This study is the first nationwide survey in Japan on the actual management status of genetic information since the widespread adaptation of EMRs. We found that genetic information is subject to access restriction in more than half of the hospitals designated for clinical training that responded to the questionnaire. It is also revealed that special consideration is given to genetic information and diagnoses of certain infectious diseases and psychological counseling records.

By 2020, when we conducted this national survey, two important guidelines in Japan had been published regarding the handling of genetic information in medical records. In 2003, the Japanese societies related to genetic medicine jointly published the “Guidelines for Genetic Testing,” stipulating that general medical and genetic information linked to a specific individual should, in principle, be stored separately (Genetic Medicine Related Societies 2003). In 2011, the Japanese Association of Medical Sciences published the first edition of the “Guidelines for Genetic Tests and Diagnosis in Medical Practice” (Japanese Association of Medical Sciences 2011). The guidelines stated that “if a genetic test is performed for diagnosis of an examinee already showing signs of symptoms, the test results should be recorded in the medical documents as any other clinical test, and should be in principle shared by all physicians and healthcare experts involved in the care of the examinee.” On the other hand, it also stated that “in case the content of genetic counseling can infringe on the privacy issue, thoughtful response is required, for example, by describing and keeping the contents of counseling separate from the usual medical record.” There was no clear description of other genetic information, such as asymptomatic carrier and pre-symptomatic testing.

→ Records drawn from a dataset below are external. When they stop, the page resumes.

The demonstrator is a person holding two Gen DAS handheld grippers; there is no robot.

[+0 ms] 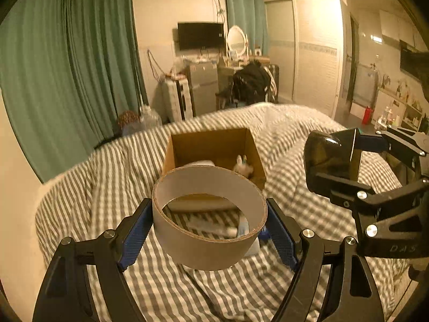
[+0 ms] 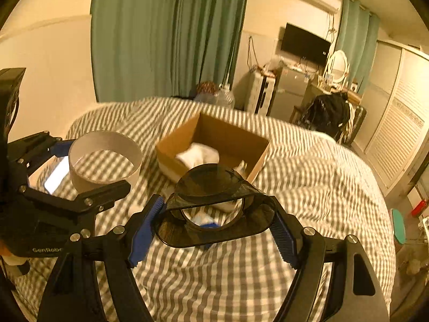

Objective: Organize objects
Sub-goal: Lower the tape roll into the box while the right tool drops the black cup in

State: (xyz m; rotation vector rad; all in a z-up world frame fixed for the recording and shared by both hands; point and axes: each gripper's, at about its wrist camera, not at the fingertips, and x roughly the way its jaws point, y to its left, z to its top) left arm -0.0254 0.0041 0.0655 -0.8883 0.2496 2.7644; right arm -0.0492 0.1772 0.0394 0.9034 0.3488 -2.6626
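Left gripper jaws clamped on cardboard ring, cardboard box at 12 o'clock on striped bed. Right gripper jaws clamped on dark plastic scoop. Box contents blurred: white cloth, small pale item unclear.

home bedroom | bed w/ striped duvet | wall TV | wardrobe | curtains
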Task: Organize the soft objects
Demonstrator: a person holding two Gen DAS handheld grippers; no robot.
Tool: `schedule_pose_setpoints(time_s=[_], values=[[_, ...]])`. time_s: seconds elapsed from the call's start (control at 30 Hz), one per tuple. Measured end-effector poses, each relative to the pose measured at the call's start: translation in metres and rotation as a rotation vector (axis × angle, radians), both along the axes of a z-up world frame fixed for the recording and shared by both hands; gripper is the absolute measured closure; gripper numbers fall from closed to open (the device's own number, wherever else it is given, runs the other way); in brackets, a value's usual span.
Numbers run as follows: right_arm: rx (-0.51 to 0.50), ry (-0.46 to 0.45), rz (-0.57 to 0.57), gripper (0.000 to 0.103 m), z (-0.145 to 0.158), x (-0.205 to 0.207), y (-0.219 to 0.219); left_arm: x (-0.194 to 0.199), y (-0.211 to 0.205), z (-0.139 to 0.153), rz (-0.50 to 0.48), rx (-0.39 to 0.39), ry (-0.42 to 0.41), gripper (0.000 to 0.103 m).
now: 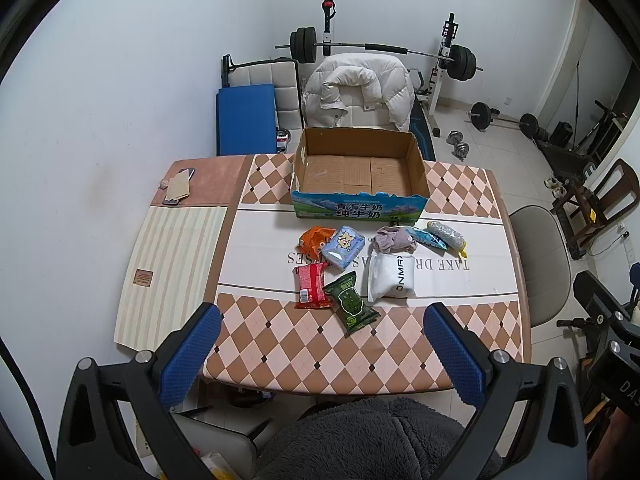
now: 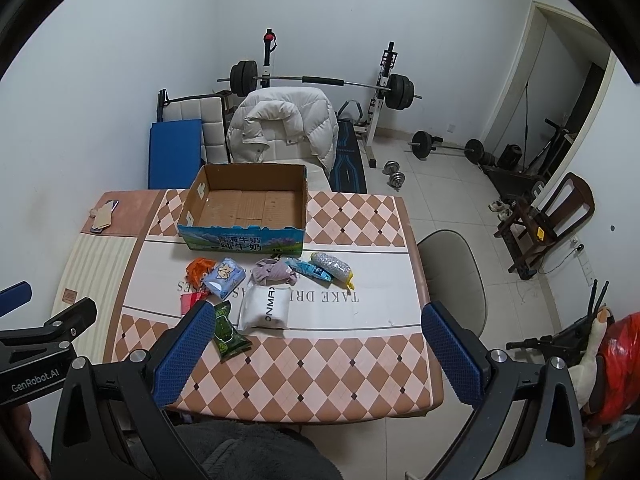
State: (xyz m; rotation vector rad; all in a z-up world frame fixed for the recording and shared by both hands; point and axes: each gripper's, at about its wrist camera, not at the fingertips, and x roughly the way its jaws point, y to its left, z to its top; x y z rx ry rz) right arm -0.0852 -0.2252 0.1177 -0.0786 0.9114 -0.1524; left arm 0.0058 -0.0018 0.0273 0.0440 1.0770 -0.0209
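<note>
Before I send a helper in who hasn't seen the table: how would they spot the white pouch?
Find the open cardboard box on the checkered table; soft items lie before it. The white pouch is nearest the seated person, right of the green packet, the only plain white one, with black lettering.

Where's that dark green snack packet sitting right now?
The green packet lies nearest the table's front edge, between the red packet and white pouch.

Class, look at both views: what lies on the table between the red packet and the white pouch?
The green packet lies between the red packet and the white pouch, angled toward the near edge; clearest in the left wrist view.
</note>
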Motion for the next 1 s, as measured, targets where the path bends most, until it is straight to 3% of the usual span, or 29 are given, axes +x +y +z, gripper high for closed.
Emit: schedule_pose_setpoints(time_s=[1.0], values=[[0.004, -0.008, 0.002, 0.000, 0.0027, 0.0005, 0.0037, -0.0026, -0.0035, 0.0028, 0.000, -0.001, -0.008, 0.000]])
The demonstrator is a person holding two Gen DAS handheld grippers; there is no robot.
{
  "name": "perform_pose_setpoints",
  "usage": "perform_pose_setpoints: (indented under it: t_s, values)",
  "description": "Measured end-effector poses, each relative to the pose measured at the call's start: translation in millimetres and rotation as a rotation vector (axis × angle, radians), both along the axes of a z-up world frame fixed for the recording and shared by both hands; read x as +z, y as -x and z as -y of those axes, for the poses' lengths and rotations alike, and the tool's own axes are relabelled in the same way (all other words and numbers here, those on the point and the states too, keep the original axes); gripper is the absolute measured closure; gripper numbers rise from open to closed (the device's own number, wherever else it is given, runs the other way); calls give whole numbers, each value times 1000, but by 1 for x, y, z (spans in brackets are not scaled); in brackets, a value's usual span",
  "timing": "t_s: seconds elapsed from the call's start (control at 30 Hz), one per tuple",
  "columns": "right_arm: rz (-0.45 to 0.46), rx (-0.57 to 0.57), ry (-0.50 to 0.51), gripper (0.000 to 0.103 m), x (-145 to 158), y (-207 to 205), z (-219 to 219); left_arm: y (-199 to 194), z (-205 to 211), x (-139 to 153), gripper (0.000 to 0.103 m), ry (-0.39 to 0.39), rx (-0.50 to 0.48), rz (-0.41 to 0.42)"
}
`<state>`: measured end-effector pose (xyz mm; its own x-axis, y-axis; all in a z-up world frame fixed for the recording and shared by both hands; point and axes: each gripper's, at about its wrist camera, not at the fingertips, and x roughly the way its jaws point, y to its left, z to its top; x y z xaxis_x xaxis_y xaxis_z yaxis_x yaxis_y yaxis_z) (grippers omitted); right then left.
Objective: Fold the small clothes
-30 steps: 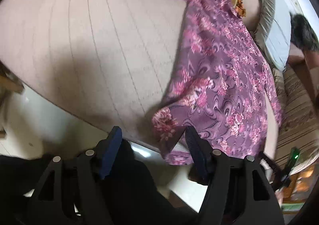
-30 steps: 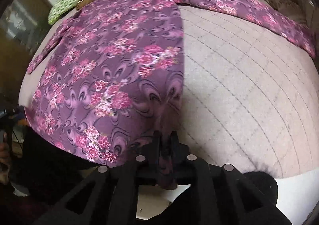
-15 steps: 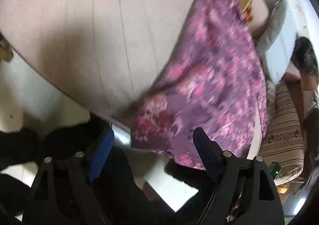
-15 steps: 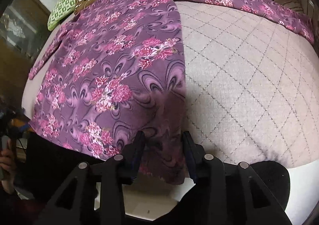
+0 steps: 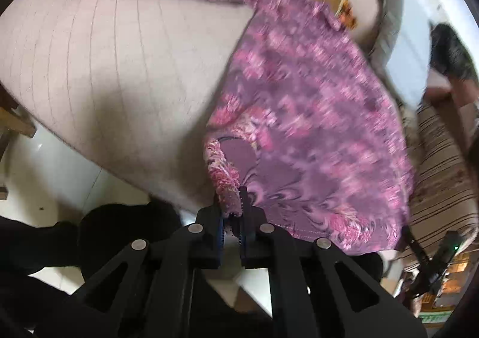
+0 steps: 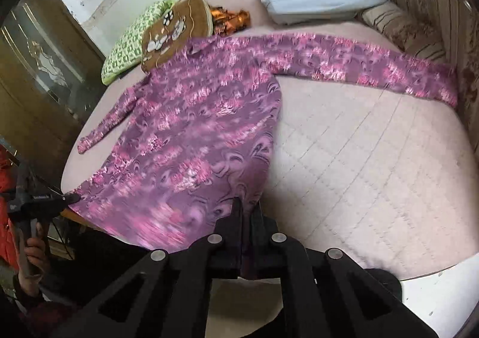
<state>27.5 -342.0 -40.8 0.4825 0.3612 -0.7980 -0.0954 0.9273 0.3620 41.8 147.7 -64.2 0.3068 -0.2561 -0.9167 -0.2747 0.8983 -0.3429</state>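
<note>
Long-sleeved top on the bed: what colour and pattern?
The long-sleeved top is purple with pink floral clusters and dark swirls, clearest in the right wrist view.

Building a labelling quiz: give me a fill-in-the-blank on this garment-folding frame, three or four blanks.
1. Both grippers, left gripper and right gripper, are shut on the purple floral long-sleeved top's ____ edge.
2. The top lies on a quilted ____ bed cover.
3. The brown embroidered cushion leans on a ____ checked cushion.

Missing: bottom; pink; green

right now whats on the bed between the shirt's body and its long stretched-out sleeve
Nothing: in the right wrist view, only bare quilted bedcover fills the stretch between the purple floral shirt and its outstretched sleeve.
</note>
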Motion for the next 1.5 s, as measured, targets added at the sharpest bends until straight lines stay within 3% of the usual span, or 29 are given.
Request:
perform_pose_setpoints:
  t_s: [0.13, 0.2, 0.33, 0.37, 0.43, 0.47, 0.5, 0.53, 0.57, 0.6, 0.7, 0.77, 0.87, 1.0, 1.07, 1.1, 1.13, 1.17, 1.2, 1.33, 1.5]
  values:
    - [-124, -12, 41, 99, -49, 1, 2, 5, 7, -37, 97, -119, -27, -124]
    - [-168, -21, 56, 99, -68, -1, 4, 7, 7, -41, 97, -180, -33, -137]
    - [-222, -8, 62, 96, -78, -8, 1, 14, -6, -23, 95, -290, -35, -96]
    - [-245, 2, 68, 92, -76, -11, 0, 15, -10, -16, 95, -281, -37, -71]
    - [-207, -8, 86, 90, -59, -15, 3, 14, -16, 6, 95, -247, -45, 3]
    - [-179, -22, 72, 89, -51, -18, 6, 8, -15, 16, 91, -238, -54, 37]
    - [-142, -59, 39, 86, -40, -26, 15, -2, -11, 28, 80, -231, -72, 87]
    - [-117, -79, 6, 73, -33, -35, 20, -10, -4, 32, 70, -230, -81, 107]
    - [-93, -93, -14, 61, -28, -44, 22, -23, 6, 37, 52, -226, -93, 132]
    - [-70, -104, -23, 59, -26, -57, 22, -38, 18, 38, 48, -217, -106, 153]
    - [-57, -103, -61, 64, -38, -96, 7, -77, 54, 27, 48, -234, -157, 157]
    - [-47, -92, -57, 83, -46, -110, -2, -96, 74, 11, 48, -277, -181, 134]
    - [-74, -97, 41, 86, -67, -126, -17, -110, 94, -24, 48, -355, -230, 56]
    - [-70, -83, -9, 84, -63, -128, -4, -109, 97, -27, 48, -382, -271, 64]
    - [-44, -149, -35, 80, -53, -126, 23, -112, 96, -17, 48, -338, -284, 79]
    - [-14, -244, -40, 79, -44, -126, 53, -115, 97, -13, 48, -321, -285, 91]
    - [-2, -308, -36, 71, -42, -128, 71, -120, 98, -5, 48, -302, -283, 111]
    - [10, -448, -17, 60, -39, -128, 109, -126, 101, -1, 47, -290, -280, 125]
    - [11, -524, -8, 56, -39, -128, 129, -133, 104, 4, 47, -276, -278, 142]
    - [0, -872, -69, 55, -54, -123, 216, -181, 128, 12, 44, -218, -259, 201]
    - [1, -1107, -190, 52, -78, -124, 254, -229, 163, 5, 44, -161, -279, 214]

The existence of such guidelines may be one of the reasons for access restriction to genetic information in the Japanese medical field. The fact that many hospitals in this survey cited “unclear guidelines by academic societies and other organizations” as a reason for storage segregation supports this assumption. In addition, the higher rate of access restriction in hospitals with clinical genetics departments or in university hospitals and large hospitals, which were more likely to have clinical genetics departments, may also be related to the fact that such guidelines in the field of genetic medicine recommended access restriction for some genetic information (Genetic Medicine Related Societies 2003).

In the reality that genetic information is now widely used in routine medical care, there is concern that managing genetic information separately from other medical information will impede the sharing of information among multiple professions and departments and the provision of medical care in cooperation, to the detriment of patients. The Japanese Association of Medical Sciences revised its guidelines in March 2022 and added a new statement that “the results of genetic testing and content of genetic counseling should likewise generally be documented in medical records, similar to other clinical data” (Japanese Association of Medical Sciences 2022). However, it may be challenging to eliminate access restrictions represented by storage isolation in this revision because there are other reasons for storage segregation besides the guideline issue.

The most frequently cited reasons for implementing storage segregation were genetic information characteristics (Table 4). Genetic information does not change throughout life, is partially shared with family members, and can predict the future onset of disease. These characteristics of genetic information, noted in the JAMS guidelines, will not change regardless of how they are specified to be handled on EMRs by the guidelines. The second most frequently cited reason, concern for medical staff, is also thought to be due in large part to the characteristics of genetic information. Because of the nature of genetic information, it is believed that special attention should be paid to confidentiality.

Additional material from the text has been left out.